Extract every line of the material that holds the string "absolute".

· · ·

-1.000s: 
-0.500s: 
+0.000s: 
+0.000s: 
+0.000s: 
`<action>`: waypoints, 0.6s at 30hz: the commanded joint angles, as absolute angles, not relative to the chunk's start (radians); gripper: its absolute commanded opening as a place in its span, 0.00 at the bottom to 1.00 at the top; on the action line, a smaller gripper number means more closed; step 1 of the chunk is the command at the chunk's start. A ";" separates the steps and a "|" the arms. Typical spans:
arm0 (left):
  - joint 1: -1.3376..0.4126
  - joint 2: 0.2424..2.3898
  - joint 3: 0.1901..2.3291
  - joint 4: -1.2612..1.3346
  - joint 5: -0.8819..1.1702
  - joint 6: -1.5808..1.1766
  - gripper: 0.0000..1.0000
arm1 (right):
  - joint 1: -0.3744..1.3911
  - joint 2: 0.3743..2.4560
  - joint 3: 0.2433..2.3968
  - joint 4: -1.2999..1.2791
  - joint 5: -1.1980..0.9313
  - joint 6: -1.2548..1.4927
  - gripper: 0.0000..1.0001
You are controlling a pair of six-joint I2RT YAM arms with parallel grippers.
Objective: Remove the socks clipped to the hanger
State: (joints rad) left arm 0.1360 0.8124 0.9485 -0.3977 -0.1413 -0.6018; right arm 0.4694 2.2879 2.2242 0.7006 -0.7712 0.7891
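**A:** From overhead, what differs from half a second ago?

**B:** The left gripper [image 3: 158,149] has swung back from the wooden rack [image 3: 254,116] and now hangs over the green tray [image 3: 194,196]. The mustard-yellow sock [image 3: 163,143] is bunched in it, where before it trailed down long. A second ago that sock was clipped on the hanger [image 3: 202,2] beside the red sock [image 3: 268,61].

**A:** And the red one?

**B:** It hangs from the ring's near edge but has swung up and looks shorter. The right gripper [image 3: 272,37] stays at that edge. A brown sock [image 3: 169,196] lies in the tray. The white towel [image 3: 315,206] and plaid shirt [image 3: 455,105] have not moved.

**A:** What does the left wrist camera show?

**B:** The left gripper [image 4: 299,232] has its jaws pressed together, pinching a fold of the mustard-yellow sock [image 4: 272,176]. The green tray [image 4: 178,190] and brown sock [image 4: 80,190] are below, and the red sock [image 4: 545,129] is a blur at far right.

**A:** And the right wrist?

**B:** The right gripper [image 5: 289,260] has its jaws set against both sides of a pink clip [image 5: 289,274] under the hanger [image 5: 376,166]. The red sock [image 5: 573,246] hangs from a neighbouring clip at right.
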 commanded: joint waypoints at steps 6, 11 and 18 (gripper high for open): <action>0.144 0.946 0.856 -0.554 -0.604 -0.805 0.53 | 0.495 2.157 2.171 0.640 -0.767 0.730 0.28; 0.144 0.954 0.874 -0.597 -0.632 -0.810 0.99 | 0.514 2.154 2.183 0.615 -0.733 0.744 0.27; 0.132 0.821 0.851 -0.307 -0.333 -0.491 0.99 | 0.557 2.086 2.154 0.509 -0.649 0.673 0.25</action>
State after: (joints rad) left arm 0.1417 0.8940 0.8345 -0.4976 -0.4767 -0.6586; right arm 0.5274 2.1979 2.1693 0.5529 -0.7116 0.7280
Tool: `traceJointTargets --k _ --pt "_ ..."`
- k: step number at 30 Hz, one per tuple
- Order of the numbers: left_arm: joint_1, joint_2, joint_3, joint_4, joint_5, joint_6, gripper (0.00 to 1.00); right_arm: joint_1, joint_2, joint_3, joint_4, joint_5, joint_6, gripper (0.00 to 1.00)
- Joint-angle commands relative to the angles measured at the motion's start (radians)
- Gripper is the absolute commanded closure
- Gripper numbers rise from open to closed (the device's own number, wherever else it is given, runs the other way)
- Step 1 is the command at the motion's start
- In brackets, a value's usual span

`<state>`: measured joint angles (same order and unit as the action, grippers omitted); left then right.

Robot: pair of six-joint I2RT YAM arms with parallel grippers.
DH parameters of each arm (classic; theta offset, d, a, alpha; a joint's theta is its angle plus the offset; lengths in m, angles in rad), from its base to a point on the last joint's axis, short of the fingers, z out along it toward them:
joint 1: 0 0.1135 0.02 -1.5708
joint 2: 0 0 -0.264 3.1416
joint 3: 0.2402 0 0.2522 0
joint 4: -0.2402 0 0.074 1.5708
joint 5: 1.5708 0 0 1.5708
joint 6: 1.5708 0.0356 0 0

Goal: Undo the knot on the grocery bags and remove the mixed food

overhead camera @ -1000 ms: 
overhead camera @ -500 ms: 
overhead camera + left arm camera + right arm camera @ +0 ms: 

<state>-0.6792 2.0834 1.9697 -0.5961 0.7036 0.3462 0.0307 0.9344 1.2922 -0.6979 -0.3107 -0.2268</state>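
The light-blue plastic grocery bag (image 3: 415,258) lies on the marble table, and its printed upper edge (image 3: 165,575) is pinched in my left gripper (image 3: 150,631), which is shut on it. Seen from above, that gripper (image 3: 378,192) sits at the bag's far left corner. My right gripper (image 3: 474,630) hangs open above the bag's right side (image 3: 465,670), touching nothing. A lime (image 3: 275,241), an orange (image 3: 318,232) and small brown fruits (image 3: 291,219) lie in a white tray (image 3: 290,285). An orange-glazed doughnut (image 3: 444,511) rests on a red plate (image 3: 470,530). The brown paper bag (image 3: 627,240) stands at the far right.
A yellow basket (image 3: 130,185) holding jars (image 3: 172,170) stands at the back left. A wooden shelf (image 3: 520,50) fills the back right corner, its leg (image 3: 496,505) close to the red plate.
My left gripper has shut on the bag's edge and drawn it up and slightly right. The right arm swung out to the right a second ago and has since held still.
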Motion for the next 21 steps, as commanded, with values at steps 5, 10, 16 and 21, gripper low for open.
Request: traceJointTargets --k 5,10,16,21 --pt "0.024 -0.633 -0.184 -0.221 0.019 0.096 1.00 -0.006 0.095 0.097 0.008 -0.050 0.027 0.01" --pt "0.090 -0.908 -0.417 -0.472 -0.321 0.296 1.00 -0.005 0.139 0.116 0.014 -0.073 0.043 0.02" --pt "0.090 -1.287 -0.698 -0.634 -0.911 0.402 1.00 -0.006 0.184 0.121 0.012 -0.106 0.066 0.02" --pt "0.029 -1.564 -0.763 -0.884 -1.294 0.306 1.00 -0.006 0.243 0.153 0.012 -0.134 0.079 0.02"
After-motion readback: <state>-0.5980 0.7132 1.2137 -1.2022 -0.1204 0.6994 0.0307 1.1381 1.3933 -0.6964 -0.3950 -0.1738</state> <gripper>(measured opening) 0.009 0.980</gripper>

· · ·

Answer to this problem:
`<action>`: waypoints, 0.6s at 30hz: the commanded joint angles, as absolute angles, not relative to the chunk's start (radians); gripper: its absolute commanded opening as a place in its span, 0.00 at the bottom to 1.00 at the top; on the action line, a smaller gripper number means more closed; step 1 of the chunk is the command at the chunk's start. A ";" separates the steps and a "|" the arms. Typical spans:
- Gripper is the absolute commanded closure

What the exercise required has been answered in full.